Go through the records line by line from the top and repeat each one exactly, ending with the line that contains "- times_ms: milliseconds".

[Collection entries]
◆ ◆ ◆

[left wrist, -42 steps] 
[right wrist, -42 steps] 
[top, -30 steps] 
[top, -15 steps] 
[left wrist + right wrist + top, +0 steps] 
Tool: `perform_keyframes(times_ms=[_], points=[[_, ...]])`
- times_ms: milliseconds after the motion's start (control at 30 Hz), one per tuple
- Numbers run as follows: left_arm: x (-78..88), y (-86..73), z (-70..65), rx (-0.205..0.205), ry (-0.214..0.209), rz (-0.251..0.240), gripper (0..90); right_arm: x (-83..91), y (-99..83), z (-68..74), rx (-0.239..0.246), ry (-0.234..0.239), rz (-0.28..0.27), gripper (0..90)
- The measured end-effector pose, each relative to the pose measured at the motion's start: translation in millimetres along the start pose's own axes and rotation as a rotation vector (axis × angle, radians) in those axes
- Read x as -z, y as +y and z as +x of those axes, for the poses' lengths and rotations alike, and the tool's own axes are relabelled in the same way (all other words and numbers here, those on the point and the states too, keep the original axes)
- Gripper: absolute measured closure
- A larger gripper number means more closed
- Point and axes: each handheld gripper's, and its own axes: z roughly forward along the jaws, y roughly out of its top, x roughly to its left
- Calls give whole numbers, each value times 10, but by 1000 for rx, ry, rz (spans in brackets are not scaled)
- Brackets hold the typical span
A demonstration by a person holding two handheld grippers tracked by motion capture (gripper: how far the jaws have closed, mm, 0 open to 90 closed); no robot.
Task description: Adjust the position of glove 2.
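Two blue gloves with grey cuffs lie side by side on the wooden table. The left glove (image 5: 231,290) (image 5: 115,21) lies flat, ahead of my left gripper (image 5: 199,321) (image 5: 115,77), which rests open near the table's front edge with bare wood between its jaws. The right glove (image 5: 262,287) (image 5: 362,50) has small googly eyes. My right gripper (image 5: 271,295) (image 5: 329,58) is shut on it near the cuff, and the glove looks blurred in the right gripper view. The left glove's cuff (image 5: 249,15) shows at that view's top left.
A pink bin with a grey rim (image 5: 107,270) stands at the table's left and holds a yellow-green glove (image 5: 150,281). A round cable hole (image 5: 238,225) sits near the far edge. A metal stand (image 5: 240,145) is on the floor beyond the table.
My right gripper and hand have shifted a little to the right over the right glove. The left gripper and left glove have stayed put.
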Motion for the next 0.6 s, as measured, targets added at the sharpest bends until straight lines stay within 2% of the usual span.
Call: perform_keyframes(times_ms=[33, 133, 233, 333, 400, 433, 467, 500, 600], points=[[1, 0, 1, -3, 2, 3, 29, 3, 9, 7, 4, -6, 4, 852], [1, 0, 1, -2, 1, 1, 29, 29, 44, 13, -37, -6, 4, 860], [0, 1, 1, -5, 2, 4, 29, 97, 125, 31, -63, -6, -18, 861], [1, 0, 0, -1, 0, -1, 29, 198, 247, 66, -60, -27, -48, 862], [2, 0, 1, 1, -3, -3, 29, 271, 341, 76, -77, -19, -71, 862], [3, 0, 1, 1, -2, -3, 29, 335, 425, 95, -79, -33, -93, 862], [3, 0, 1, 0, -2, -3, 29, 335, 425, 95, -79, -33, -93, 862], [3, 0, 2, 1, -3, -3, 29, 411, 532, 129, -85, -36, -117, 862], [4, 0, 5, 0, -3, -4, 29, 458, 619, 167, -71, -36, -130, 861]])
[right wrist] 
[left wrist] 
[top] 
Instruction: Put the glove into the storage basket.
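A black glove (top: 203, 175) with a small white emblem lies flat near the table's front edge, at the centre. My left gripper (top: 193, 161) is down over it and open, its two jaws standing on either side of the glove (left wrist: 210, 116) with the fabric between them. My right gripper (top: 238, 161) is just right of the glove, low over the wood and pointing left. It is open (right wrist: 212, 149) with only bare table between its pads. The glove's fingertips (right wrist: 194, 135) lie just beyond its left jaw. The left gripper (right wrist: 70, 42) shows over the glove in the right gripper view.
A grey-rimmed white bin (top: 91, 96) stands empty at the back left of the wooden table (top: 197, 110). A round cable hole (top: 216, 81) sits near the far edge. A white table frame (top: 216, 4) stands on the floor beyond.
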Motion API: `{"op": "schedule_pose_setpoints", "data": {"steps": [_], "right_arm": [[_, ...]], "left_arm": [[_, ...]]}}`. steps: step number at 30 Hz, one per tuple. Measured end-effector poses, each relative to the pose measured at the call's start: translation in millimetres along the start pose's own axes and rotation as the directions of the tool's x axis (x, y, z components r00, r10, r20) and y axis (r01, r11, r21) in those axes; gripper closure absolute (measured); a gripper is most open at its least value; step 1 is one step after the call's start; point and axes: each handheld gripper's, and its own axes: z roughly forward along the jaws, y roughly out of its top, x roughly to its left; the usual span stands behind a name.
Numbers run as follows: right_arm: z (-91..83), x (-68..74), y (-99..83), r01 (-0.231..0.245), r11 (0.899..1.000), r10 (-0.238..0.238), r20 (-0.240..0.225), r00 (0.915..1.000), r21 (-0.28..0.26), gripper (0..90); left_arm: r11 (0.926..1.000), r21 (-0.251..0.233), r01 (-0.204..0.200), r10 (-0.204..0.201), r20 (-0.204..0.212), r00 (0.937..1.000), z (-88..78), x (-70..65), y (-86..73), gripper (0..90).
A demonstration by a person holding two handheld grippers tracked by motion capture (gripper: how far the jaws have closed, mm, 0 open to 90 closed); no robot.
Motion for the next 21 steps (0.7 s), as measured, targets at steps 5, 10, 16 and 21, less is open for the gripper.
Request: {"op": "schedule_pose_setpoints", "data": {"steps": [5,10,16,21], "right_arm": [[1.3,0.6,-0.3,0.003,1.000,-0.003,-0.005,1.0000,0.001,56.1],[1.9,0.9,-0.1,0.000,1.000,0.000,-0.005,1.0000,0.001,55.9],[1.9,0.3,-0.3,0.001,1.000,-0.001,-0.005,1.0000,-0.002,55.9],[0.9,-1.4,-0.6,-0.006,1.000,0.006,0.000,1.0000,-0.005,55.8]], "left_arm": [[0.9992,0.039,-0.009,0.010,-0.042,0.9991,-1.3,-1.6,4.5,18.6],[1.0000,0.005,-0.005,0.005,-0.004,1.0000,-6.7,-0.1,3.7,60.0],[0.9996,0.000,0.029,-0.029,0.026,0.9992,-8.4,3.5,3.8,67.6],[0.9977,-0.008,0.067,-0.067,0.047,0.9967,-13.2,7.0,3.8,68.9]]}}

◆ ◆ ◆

__REPLY TO THE TASK__:
[left wrist, -42 steps] 
[right wrist, -42 steps] 
[top, -30 steps] 
[top, -15 steps] 
[left wrist + right wrist + top, +0 steps] 
Tool: `perform_keyframes(times_ms=[_], points=[[_, ...]])`
- times_ms: milliseconds after the motion's start (control at 30 Hz), one per tuple

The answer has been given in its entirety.